Verbatim, and with nothing else, reproduce the data below from its first line through the line containing "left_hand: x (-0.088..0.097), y".

------------------------------------------------------------------------

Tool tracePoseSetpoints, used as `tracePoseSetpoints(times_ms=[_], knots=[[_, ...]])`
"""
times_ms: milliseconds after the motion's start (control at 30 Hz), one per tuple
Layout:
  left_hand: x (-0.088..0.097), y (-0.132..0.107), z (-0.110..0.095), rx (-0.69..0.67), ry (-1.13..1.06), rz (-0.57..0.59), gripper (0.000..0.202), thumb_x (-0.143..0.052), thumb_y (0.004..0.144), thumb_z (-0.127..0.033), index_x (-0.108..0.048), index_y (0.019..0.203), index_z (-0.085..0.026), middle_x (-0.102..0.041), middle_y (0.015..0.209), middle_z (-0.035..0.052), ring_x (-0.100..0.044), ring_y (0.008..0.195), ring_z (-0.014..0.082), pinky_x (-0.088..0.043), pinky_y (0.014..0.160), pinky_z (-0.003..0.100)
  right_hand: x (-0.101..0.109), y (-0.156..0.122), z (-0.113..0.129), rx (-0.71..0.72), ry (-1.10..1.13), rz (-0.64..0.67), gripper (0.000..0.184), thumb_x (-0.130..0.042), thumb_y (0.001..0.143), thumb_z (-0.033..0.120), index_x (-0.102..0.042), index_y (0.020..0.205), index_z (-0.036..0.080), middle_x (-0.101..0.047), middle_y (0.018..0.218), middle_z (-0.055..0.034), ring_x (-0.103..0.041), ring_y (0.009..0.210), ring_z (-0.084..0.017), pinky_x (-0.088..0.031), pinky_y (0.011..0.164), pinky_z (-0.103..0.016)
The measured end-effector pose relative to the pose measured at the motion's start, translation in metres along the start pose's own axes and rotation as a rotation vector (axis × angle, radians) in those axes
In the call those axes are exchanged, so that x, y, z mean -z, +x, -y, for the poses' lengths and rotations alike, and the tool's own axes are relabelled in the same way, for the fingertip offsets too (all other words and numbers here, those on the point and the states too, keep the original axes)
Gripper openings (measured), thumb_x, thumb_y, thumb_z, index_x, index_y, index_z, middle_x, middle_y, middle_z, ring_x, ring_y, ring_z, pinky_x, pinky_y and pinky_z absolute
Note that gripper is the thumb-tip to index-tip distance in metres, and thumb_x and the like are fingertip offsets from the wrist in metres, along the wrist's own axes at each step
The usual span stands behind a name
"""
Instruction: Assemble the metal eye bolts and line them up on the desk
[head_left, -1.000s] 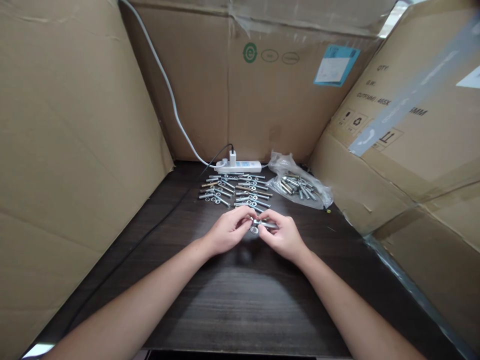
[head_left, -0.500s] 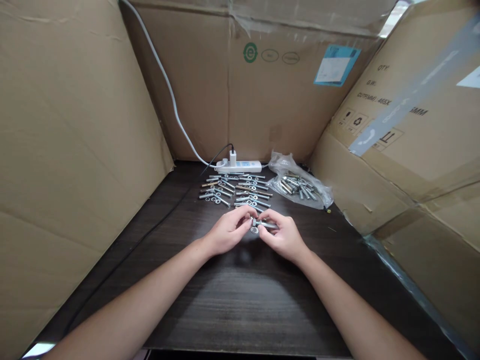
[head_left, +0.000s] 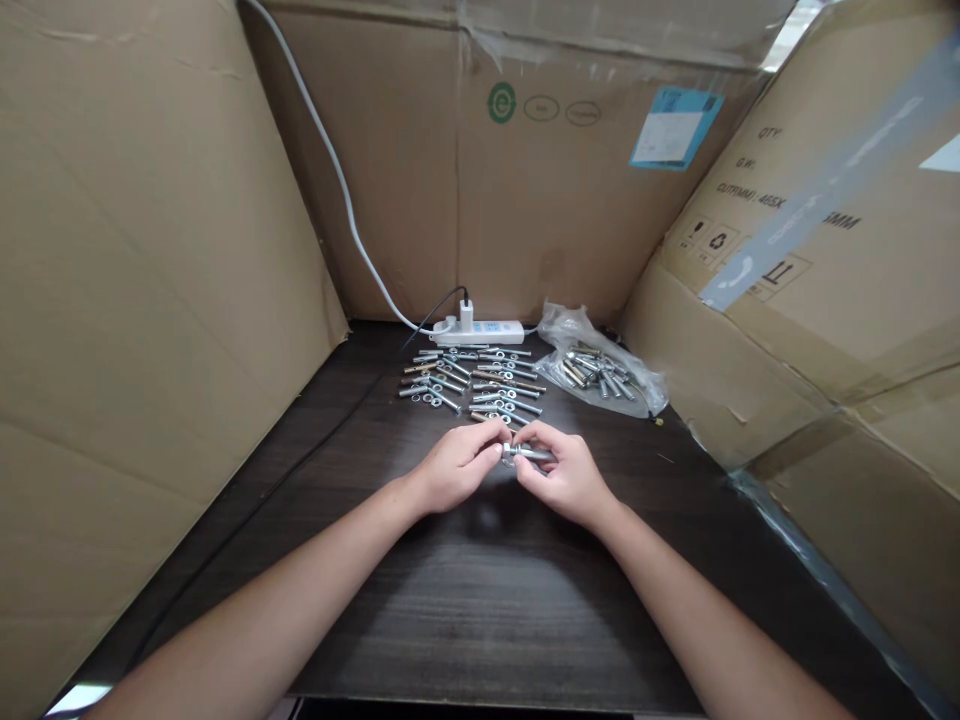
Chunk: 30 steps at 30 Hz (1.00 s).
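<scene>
My two hands meet over the middle of the dark wooden table. My right hand pinches a silver bolt that lies roughly level between the hands. The fingertips of my left hand are closed on the bolt's left end, on a small part I cannot make out. Just beyond the hands, several bolts with washers lie in rows on the table.
A clear plastic bag of bolts lies at the back right. A white power strip with a plugged charger and a white cable sits at the back wall. Cardboard walls close in the left, back and right sides. A black cable runs along the left.
The hands stay together on the bolt with only slight finger movement. The washer seen hanging below the bolt's end earlier is hidden behind my fingers now.
</scene>
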<state>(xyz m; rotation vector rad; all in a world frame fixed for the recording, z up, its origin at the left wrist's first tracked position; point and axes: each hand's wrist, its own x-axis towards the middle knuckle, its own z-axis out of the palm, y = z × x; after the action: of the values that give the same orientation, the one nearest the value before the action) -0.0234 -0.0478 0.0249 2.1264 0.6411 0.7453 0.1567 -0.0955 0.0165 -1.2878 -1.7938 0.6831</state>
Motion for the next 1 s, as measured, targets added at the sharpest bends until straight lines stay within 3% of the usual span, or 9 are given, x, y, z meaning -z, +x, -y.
tracePoseSetpoints(times_ms=[233, 467, 600, 1000], knots=[[0.000, 0.001, 0.003, 0.023, 0.009, 0.044, 0.028, -0.034, 0.091, -0.032, -0.050, 0.076, -0.015, -0.052, 0.072, 0.0008, -0.047, 0.068, 0.0133, -0.038, 0.066, 0.025, 0.002, 0.000, 0.001, 0.000, 0.023, 0.005, 0.013, -0.056, 0.076, 0.028, -0.058, 0.083, 0.017, -0.053, 0.062, 0.0014, -0.043, 0.049, -0.007, -0.038, 0.046, -0.017], [-0.002, 0.000, -0.003, 0.016, -0.015, -0.090, 0.015, -0.042, 0.087, -0.025, -0.050, 0.096, -0.017, -0.052, 0.080, 0.0001, -0.046, 0.069, 0.0120, -0.039, 0.065, 0.023, 0.002, 0.000, 0.000, 0.001, 0.024, -0.013, 0.014, -0.057, 0.075, 0.027, -0.059, 0.084, 0.016, -0.054, 0.061, 0.0018, -0.042, 0.047, -0.007, -0.037, 0.046, -0.018], [-0.003, 0.000, -0.008, -0.042, 0.031, -0.112, 0.017, -0.039, 0.089, -0.021, -0.054, 0.093, -0.017, -0.054, 0.085, 0.0024, -0.048, 0.075, 0.0125, -0.039, 0.070, 0.024, 0.002, 0.000, 0.000, 0.003, 0.025, -0.019, 0.014, -0.057, 0.076, 0.026, -0.060, 0.084, 0.016, -0.054, 0.061, 0.0019, -0.041, 0.046, -0.007, -0.036, 0.045, -0.018], [0.000, 0.000, -0.004, -0.018, 0.049, 0.003, 0.017, -0.038, 0.086, -0.020, -0.054, 0.085, -0.017, -0.057, 0.082, 0.0020, -0.051, 0.075, 0.0147, -0.041, 0.073, 0.026, 0.000, 0.000, -0.001, 0.009, 0.002, 0.038, 0.014, -0.056, 0.075, 0.027, -0.059, 0.084, 0.016, -0.052, 0.060, 0.0028, -0.039, 0.046, -0.006, -0.034, 0.044, -0.017]])
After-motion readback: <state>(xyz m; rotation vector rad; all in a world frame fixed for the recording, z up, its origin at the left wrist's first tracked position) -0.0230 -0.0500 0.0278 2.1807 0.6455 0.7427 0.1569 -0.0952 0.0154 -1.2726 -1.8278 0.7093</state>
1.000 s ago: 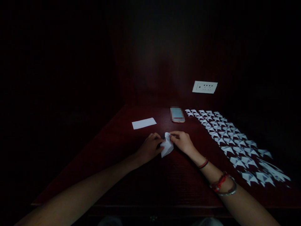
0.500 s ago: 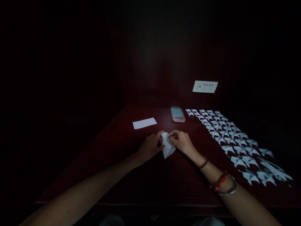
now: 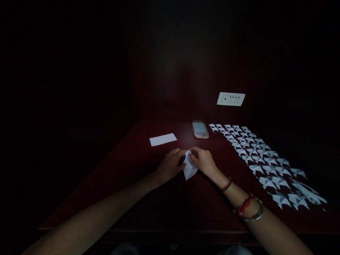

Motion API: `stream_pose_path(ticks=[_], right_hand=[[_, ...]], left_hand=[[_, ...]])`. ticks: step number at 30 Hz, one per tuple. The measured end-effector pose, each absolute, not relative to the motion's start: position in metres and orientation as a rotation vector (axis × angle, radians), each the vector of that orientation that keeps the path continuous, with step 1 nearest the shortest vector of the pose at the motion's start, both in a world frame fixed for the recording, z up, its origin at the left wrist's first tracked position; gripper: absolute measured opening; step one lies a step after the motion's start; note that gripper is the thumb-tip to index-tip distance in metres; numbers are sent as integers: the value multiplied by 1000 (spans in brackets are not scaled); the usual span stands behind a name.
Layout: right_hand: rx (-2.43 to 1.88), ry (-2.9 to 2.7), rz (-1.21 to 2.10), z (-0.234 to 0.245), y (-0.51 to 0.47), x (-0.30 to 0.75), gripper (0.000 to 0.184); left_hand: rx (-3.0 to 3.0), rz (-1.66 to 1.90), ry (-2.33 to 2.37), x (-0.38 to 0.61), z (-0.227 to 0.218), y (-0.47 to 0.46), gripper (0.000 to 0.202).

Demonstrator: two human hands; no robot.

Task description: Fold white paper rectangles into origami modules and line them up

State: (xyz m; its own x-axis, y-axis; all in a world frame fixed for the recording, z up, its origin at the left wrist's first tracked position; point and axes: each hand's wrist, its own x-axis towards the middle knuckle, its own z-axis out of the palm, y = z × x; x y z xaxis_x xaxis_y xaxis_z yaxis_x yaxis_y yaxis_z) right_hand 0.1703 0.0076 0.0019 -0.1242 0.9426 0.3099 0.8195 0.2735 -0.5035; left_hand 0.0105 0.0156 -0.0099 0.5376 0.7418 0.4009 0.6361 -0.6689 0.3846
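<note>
The dark red table (image 3: 124,159) fills most of my view, with rows of folded white paper shapes (image 3: 270,170) along its right side. My left hand (image 3: 168,165) curves around the folded paper (image 3: 190,170), thumb and fingers gripping its left edge; my right hand (image 3: 205,161) pinches its far right corner (both touch it, so neither is nearer). Beyond them lie a white strip (image 3: 163,139) and a phone (image 3: 201,130). The folded paper, smallest here, sits between my hands, its long axis running roughly towards me, point nearest.
</note>
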Motion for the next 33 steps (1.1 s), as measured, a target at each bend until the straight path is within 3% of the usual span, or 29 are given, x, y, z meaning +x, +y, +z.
stream_pose_path(ticks=[4,9,17,27,33], right_hand=[[-1606,-1968,270,1,7,169,17],[-1595,-1958,253,-1,8,169,14],[-1555,-1998,248,1,9,169,25],[-1583,-2048,227,5,9,169,16],[-1558,-2071,267,5,7,169,7]], left_hand=[[2589,864,1208,10,-7,14,17],[2622,828,1217,9,-6,17,10],[2664,751,1133,10,-3,12,13],[2729,680,994,6,-1,8,13],[2606,810,1007,3,3,11,13]])
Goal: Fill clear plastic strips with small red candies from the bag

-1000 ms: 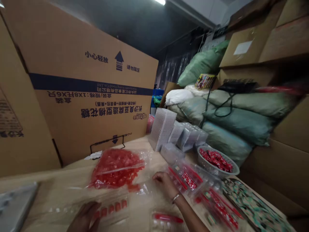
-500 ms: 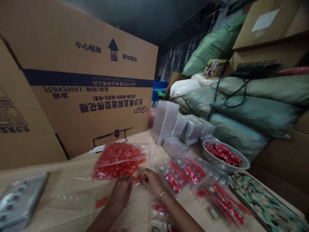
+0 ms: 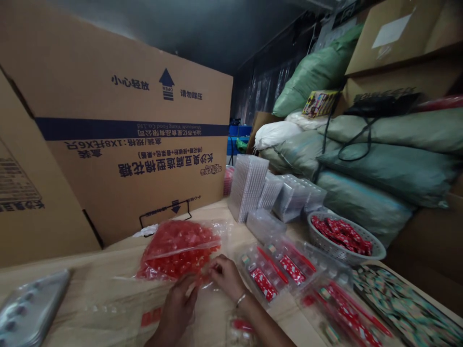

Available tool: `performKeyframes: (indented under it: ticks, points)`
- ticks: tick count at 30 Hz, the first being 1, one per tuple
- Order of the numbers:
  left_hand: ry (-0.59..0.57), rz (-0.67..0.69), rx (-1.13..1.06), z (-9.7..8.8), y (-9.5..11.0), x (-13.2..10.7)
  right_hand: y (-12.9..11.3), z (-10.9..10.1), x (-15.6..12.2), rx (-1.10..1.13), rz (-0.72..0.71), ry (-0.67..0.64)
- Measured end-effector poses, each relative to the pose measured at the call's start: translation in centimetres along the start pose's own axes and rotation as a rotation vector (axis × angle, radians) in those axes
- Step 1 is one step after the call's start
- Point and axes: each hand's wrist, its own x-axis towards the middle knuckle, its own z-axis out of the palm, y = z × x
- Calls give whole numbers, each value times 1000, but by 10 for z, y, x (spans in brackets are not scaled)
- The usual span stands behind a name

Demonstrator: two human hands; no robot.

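A clear plastic bag of red, jelly-like pieces (image 3: 177, 246) lies on the table, its open side towards me. Just in front of that opening, my right hand (image 3: 226, 277) pinches at a small reddish translucent piece (image 3: 203, 276). My left hand (image 3: 177, 306) is close beside it, fingers curled; what they hold, if anything, is hidden. Under the left wrist, flat red pieces (image 3: 151, 317) show in a clear tray on the tabletop. A second clear tray with red contents (image 3: 243, 325) is partly covered by my right forearm.
Filled clear trays (image 3: 263, 284) with red spotted packets stand to the right. Behind them are stacked clear trays (image 3: 248, 188), a grey basket of red packets (image 3: 345, 236) and a tray of striped pieces (image 3: 405, 303). More trays (image 3: 34, 306) lie left. A large carton (image 3: 133, 193) walls the back.
My left hand has turned, its thumb now showing apart from the fingertips. Both hands stay by the bag's opening. The whole view has shifted slightly downward.
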Motion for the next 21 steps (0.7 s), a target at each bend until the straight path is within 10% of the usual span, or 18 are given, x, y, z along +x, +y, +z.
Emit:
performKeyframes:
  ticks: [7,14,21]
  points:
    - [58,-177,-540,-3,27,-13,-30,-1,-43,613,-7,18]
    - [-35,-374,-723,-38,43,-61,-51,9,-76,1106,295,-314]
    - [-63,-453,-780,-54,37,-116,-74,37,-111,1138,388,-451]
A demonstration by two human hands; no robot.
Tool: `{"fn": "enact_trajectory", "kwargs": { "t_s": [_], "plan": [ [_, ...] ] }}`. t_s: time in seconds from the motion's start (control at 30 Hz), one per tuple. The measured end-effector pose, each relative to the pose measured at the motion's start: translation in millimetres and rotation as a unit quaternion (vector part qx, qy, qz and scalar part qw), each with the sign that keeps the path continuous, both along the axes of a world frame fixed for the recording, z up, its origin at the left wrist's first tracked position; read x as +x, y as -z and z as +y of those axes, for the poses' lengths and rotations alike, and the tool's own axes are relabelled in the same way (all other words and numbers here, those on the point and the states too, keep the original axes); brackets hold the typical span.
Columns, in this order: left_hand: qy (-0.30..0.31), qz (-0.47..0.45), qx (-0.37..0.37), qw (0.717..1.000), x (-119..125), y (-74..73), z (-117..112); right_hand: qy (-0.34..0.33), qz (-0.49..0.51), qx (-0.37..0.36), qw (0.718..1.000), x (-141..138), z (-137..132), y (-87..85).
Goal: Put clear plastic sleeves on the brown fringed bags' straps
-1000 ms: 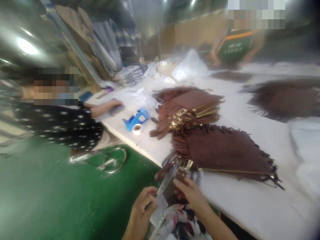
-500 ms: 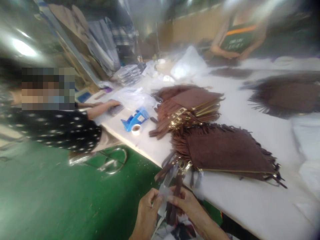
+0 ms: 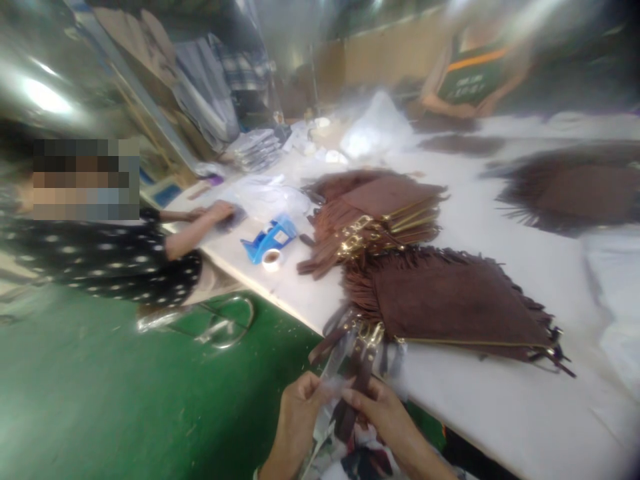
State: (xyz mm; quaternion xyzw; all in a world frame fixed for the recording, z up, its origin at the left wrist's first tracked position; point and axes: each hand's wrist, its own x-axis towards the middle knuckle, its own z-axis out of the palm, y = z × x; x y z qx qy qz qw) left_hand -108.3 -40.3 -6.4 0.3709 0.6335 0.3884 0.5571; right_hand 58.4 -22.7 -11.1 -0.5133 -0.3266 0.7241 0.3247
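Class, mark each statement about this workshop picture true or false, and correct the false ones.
1. The left hand and the right hand both grip the brown strap at the edge of the white table. True.
2. The fringed bags are blue. False: they are brown.
3. A blue tape dispenser lies on the white table. True.
4. The floor is red. False: it is green.
5. The co-worker's hand rests on the white table. True.

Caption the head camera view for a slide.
Left hand and right hand pinch a brown strap hanging from a fringed bag on a white table.
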Motion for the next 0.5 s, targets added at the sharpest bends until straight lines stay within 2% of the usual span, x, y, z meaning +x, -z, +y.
{"fn": "enact_trajectory", "kwargs": {
  "t_s": [0.2, 0.37, 0.5],
  "plan": [
    [0.032, 0.074, 0.005, 0.997, -23.3, 5.1, -6.3, 0.015, 0.051, -0.039, 0.998, 8.5, -2.2, -12.2],
    [0.064, 0.033, -0.027, 0.997, -35.3, 8.3, -11.4, 0.101, 0.138, -0.033, 0.985, 3.4, 2.0, -9.3],
    [0.093, 0.002, -0.037, 0.995, -39.4, 11.7, -13.8, 0.146, 0.138, -0.003, 0.980, -5.2, 5.7, -1.1]
  ]
}}
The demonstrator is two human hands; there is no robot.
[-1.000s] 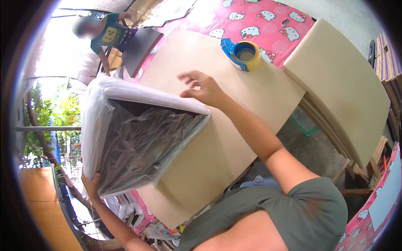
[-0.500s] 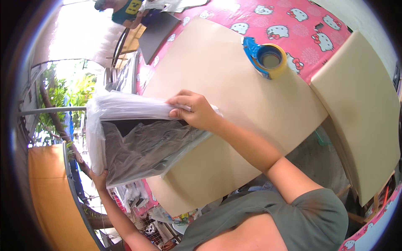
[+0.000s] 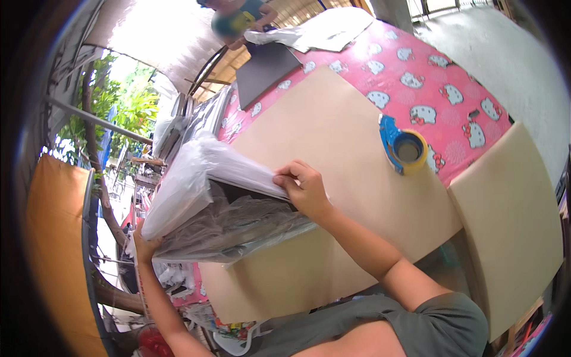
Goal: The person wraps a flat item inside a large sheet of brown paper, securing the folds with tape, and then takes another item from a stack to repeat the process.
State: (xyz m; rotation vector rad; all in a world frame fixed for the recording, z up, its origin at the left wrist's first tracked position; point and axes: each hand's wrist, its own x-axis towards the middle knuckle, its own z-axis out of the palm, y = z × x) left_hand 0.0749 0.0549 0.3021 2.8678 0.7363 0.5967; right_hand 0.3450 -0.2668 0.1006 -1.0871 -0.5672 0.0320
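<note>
In front of me a dark flat panel (image 3: 244,223) stands tilted, covered by crinkled clear plastic with thicker whitish plastic wrap (image 3: 187,172) along its upper and left edges. At the upper edge, my right hand (image 3: 306,189) pinches the whitish wrap between thumb and fingers. Lower down, my left hand (image 3: 146,243) grips the panel's near left corner through the plastic; part of its fingers is hidden behind it. Beneath and beyond the panel lies a large tan board (image 3: 333,128). A blue tape dispenser with a roll of tape (image 3: 394,146) rests on that board, right of my right hand.
A pink patterned cloth (image 3: 380,65) covers the table. Another tan board (image 3: 511,220) sits at the right. At the far end a co-worker (image 3: 241,21) stands by a dark grey panel (image 3: 264,71) and white sheets (image 3: 327,30). An orange-yellow sheet (image 3: 59,238) hangs at left.
My view has turned, so the table and tape dispenser appear lower and farther right. The wrapped panel has tilted, its upper edge now sloping down to the right, with both hands still on it.
</note>
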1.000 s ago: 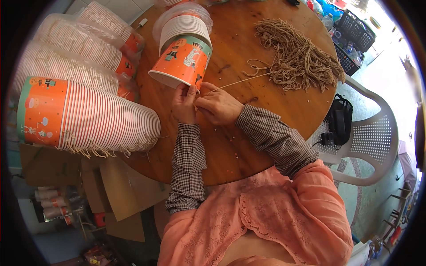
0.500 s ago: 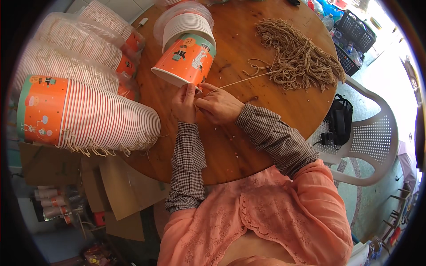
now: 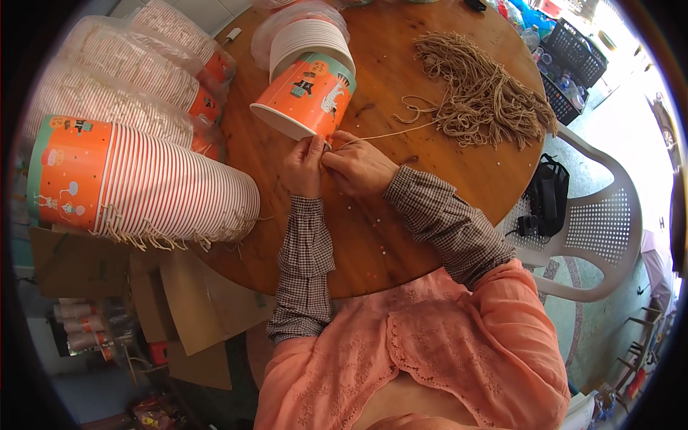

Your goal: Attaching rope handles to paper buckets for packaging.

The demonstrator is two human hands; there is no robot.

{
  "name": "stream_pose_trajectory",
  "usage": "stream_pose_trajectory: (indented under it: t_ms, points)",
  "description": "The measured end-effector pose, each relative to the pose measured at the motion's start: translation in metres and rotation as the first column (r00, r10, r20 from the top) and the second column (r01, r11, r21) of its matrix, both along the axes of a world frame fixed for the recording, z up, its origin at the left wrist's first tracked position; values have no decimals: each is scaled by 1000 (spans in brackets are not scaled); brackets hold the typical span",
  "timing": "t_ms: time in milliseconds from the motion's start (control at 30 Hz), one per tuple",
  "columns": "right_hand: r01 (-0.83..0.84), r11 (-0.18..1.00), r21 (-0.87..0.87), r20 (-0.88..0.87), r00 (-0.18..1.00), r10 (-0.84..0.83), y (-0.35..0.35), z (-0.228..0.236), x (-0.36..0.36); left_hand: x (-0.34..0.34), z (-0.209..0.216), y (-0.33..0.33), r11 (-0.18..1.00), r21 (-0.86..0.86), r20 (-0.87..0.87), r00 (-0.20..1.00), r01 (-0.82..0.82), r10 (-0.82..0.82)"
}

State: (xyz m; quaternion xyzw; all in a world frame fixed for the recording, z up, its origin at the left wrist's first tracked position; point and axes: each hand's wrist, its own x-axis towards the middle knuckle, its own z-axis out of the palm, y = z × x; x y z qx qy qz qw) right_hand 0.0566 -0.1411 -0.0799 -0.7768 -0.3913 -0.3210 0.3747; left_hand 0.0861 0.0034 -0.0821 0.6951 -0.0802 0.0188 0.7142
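Note:
An orange paper tub point(image 3: 308, 93) with cartoon figures lies tilted on the table, its rim toward me, at the front of a stack of white tubs point(image 3: 309, 41). My left hand point(image 3: 302, 170) pinches the tub's near rim between thumb and fingers. Right beside it, my right hand point(image 3: 360, 170) is closed at the same rim, with a thin tan cord point(image 3: 393, 135) in its fingers. That cord runs back to a tangled heap of cord point(image 3: 481, 93) on the right. My fingers hide the spot where cord meets rim.
A long stack of nested tubs point(image 3: 179, 183) lies at the left, short cord ends hanging along its lower side. Bagged tub stacks point(image 3: 129, 68) lie behind it. Cardboard boxes point(image 3: 208, 301) stand below the round table's edge point(image 3: 358, 292); a plastic chair point(image 3: 602, 208) is at right.
The tub and both hands have shifted slightly to the right. The cord between my right hand and the heap now sags a little more.

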Motion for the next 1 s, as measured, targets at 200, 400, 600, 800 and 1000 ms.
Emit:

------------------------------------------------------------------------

The completed task.
Tool tracePoseSetpoints, used as `tracePoseSetpoints(times_ms=[_], knots=[[_, ...]])`
"""
times_ms: milliseconds after the motion's start (control at 30 Hz), one per tuple
Layout:
  left_hand: x (-0.088..0.097), y (-0.132..0.107), z (-0.110..0.095), rx (-0.69..0.67), ry (-1.13..1.06), rz (-0.57..0.59), gripper (0.000..0.202), thumb_x (-0.143..0.052), thumb_y (0.004..0.144), thumb_z (-0.127..0.033), index_x (-0.108..0.048), index_y (0.019..0.203), index_z (-0.085..0.026), middle_x (-0.102..0.041), middle_y (0.015..0.209), middle_z (-0.035..0.052), ring_x (-0.100..0.044), ring_y (0.008..0.195), ring_z (-0.014..0.082), pinky_x (-0.088..0.043), pinky_y (0.014..0.160), pinky_z (-0.003..0.100)

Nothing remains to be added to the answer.